1932

Abstract

This narrative is a personal view of adventures in genetic science and society that have blessed my life and career across five decades. The advances I enjoyed and the lessons I learned derive from educational training, substantial collaboration, and growing up in the genomics age. I parse the stories into six research disciplines my students, fellows, and colleagues have entered and, in some cases, made an important difference.

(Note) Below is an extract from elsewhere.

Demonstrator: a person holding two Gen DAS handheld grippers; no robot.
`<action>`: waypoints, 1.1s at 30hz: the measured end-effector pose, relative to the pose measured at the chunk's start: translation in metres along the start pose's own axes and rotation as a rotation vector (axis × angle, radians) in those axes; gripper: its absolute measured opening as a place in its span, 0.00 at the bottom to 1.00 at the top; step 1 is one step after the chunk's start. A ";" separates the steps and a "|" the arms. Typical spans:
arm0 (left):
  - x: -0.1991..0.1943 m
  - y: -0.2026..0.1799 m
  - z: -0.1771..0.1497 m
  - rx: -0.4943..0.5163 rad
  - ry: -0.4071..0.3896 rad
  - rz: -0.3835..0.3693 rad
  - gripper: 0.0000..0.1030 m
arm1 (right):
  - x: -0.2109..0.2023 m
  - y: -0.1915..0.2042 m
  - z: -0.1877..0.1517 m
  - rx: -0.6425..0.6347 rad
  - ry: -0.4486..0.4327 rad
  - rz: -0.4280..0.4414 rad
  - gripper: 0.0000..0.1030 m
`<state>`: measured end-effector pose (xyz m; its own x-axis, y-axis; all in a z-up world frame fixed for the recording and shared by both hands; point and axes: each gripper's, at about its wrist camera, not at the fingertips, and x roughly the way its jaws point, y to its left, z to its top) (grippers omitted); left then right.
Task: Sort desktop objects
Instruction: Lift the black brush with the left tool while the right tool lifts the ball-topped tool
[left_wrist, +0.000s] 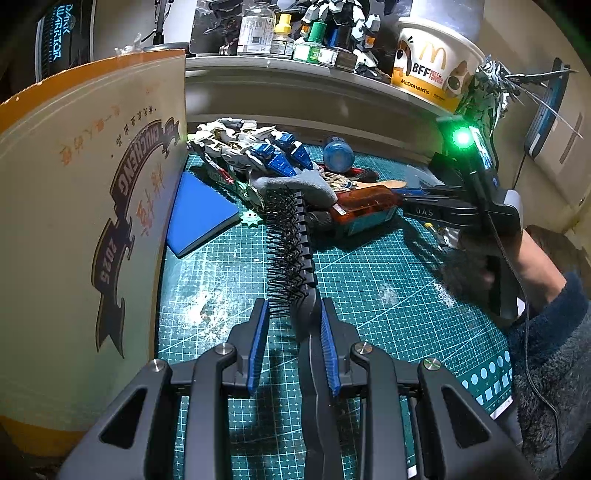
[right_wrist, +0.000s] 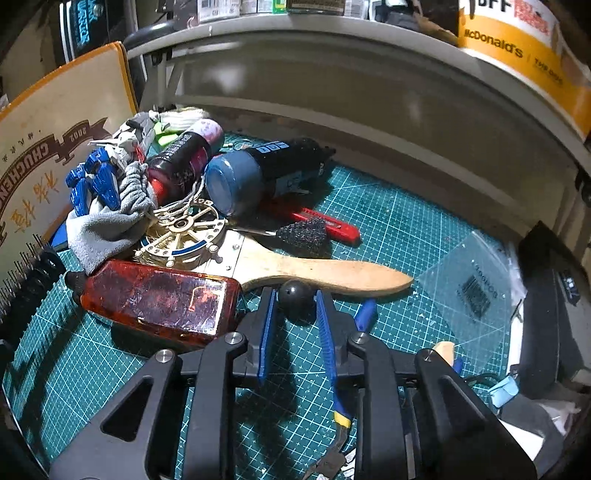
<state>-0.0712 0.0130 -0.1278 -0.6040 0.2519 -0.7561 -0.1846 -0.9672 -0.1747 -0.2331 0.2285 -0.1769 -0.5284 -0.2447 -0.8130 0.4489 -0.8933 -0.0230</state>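
Observation:
A black bristled hairbrush (left_wrist: 291, 243) lies along the green cutting mat (left_wrist: 369, 295). Its handle runs between my left gripper's (left_wrist: 293, 314) blue pads, touching the right pad only; the jaws stand open. My right gripper (right_wrist: 295, 299) is open around a small black ball (right_wrist: 296, 298) on the mat. It also shows in the left wrist view (left_wrist: 424, 212). Ahead of it lie an orange translucent bottle (right_wrist: 159, 299), a wooden brush (right_wrist: 314, 269) and a gold wheel (right_wrist: 181, 236).
A pile holds a blue-white robot toy (left_wrist: 258, 151), grey cloth (right_wrist: 107, 225), blue-bottomed bottle (right_wrist: 258, 173), red cutter (right_wrist: 325, 223) and black sponge (right_wrist: 306, 236). A cardboard box (left_wrist: 74, 221) stands left, a blue pad (left_wrist: 199, 214) beside it. Pliers (right_wrist: 347, 369) and a clear bag (right_wrist: 469, 288) lie right. A shelf (left_wrist: 295, 74) runs behind.

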 end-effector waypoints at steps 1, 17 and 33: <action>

The first is comparative genetics, where evolutionary inference is applied to genome organization, from building gene maps in the 1970s to building whole genome sequences today. The second area tracks the progression of molecular evolutionary advances and applications to resolve the hierarchical relationship among living species in the silence of prehistory. The third endeavor outlines the birth and maturation of genetic studies and application to species conservation. The fourth theme discusses how emerging viruses studied in a genomic sense opened our eyes to host–pathogen interaction and interdependence. The fifth research emphasis outlines the population genetic–based search and discovery of human restriction genes that influence the epidemiological outcome of abrupt outbreaks, notably HIV–AIDS and several cancers. Finally, the last arena explored illustrates how genetic individualization in human and animals has improved forensic evidence in capital crimes. Each discipline has intuitive and technological overlaps, and each has benefitted from the contribution of genetic and genomic principles I learned so long ago from The journey continues.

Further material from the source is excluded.